Trump's drawn a distinction between absentee voting and universal mail-in voting, arguing that the latter is far less secure than the practice he participates in himself. The president voted by mail in New York City's 2017 mayoral election, the New York 2018 primary and on Tuesday, mailed an absentee ballot for Florida's primary. Trump changed his residency from Trump Tower in Manhattan to his Mar-a-Lago resort in Palm Beach, Florida in 2019.

"Absentee is great, but universal is going to be a disaster, the likes of which our country has never seen," Trump told reporters on Tuesday. "It'll end up being a rigged election, or they will never come out with an outcome. They'll have to do it again. And nobody wants that, and I don't want that."

White House Chief of Staff Mark Meadows reiterated Tuesday that Trump supports a system that requires people to request a ballot that they fill out and then mail back. His concern, he told reporters, was that changing the system to move entirely to mail-in ballots "this close to an election" would result in ballots not being delivered and eligible votes not being counted.

The administration is trying to determine the lead time necessary to make mail-in ballots work so voters aren't left hanging, Meadows said.

During the California primary in March, 102,428 mail-in ballots were disqualified, the majority of which being because ballots missed the deadline to be mailed, according to the Associated Press. If the party breakdown of the state's disqualified votes is in line with those of the 2016 presidential election, it's unlikely to change the outcome, the AP reported, but in local races where a handful of votes can decide who takes office, mail-in ballot issues could have a significant impact.

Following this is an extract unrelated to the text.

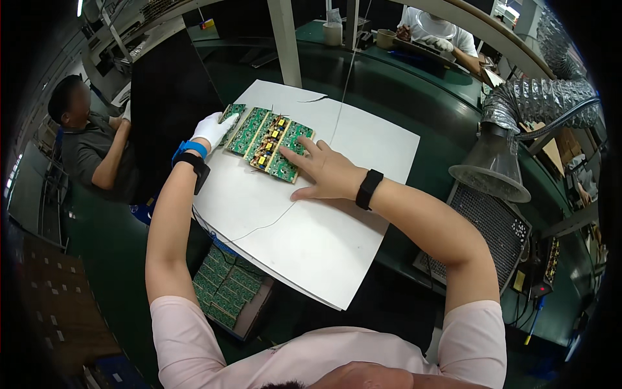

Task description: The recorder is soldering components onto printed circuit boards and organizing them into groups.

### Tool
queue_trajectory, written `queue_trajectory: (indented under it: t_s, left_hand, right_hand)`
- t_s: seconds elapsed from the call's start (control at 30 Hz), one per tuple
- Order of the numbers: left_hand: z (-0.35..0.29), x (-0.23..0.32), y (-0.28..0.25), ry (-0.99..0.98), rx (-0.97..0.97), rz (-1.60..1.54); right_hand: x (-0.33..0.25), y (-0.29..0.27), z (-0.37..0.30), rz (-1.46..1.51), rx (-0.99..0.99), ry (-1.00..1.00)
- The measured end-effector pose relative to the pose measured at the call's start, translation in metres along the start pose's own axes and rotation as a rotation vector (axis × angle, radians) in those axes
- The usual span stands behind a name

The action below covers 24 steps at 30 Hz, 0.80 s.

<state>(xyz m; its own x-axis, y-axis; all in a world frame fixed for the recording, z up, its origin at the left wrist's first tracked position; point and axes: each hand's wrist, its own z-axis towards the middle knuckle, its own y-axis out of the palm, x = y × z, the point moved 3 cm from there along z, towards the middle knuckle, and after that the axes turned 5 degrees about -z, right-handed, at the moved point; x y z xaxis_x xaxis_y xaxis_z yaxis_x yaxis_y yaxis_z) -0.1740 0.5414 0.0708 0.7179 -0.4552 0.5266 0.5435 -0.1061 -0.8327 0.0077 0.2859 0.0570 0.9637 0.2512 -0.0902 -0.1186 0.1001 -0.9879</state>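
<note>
A panel of green circuit boards lies on a white sheet, with a row of yellow and copper-coloured parts standing along its middle. My left hand, in a white glove with a blue band at the wrist, grips the leftmost green circuit board at the panel's far left end. Its fingertips lie over that board, and the thumb is partly hidden. Bare and spread, my right hand rests its fingers on the panel's right part, its thumb on the sheet. A black band circles that wrist.
Below the sheet's left edge, a box holds several green boards. To the right are a clear extraction hood on a silvery duct and a dark perforated tray. One person stands at left; another works across the bench.
</note>
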Motion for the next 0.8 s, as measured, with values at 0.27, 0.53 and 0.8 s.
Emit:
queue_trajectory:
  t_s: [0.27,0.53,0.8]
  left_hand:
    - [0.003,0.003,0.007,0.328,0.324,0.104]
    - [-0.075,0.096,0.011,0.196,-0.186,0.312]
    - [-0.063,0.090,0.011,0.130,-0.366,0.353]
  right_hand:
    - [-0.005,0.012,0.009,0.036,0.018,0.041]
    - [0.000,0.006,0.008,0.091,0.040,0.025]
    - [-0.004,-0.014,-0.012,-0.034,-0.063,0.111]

In Paterson, New Jersey's municipal elections, 800 ballots were thrown out and Attorney General Gurbir Grewal charged four people for voter fraud. New York had to wait six weeks for the results of its primary and Mark Rom, an associate professor of government and public policy at Georgetown University, told the Denver Post that Trump is right when he says mail-in voting is "a mess." But, he's wrong in the assertion that it's going to be "massively fraudulent" because in most cases of ballots being discarded, it's due to logistical errors and not malicious ones.

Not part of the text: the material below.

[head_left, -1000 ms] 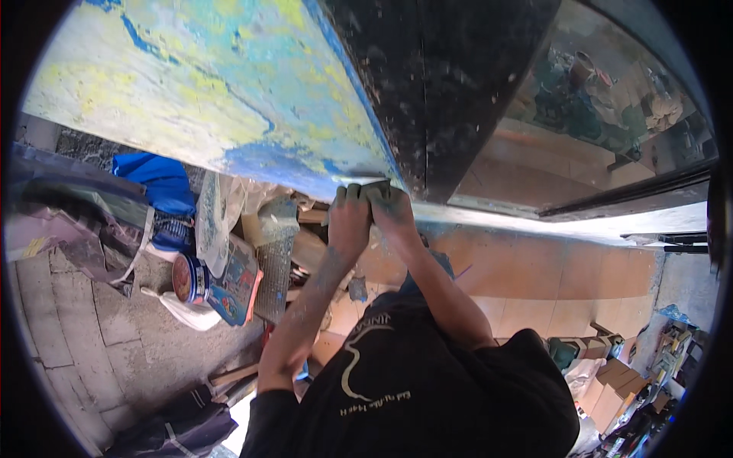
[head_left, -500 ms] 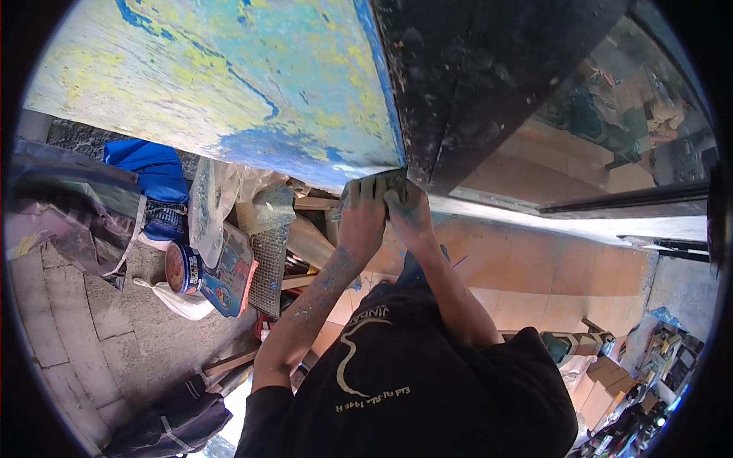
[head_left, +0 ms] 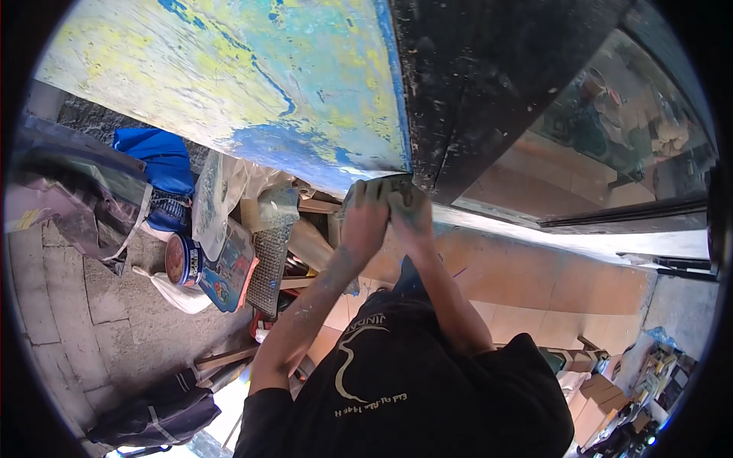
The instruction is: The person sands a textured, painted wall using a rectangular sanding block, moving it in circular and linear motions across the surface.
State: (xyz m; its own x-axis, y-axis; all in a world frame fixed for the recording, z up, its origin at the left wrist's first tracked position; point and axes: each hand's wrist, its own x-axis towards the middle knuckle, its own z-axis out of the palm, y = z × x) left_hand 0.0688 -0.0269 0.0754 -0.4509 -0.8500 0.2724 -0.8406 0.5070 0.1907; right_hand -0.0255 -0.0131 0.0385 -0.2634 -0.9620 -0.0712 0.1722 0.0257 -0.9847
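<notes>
My left hand (head_left: 366, 221) and my right hand (head_left: 412, 216) are side by side at the lower corner of a painted wall (head_left: 252, 84), its paint patchy yellow, light blue and dark blue. Both have their fingers curled over a dark, greyish-green flat piece (head_left: 398, 180), pressed near the wall's blue edge. Most of that piece is hidden under the fingers, so its kind does not show. Grey dust and blue specks coat my hands and forearms. Right beside the corner runs a black, scuffed frame (head_left: 450, 84).
Glass (head_left: 588, 145) in the black frame reflects the room. On the left are a blue cloth (head_left: 156, 156), a round tin (head_left: 183, 259), plastic bags and a perforated grey panel (head_left: 271, 267). A dark bag (head_left: 164, 408) lies lower left; boxes (head_left: 603, 393) stand lower right.
The wall corner and my hands sit slightly lower and further right in the picture. My hands are closer together, still on the dark flat piece.
</notes>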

The Brennan Center for Justice, a law and public policy institute at New York University, found clerical errors or bad data matching practices were more often to blame than voter fraud. A 2017 report reviewed elections that were studied for voter fraud and found incident rates between 0.0003 percent and 0.0025 percent.

"Given this tiny incident rate for voter impersonation fraud, it is more likely, the report noted, that an American 'will be struck by lightning than that he will impersonate another voter at the polls,'" the Brennan Center said.

Ahead of the election, nine states expanded their rules for absentee voting to make concerns about the new coronavirus a valid reason to request a ballot or moved to a "no-excuse" system. Three of those states, Pennsylvania, Nevada and New Jersey, were sued by the Trump campaign.

On Tuesday night, the Trump campaign in conjunction with the Republican State Committee and the Republican National Committee filed a lawsuit against New Jersey Governor Phil Murphy, alleging his executive order allowing all voters to cast ballots by mail was unconstitutional. Murphy also said he'd extend the deadline for mail-in votes to be counted as long as they were postmarked by Election Day.

"With a stroke of his pen, the governor told his people their votes may not count—they may even be stolen—and that's fine by him," Trump campaign legal counsel Matt Morgan said, according to NJ.com.

State Democratic Chairman John Currie called the lawsuit another "clear attack on our democracy and our voting rights."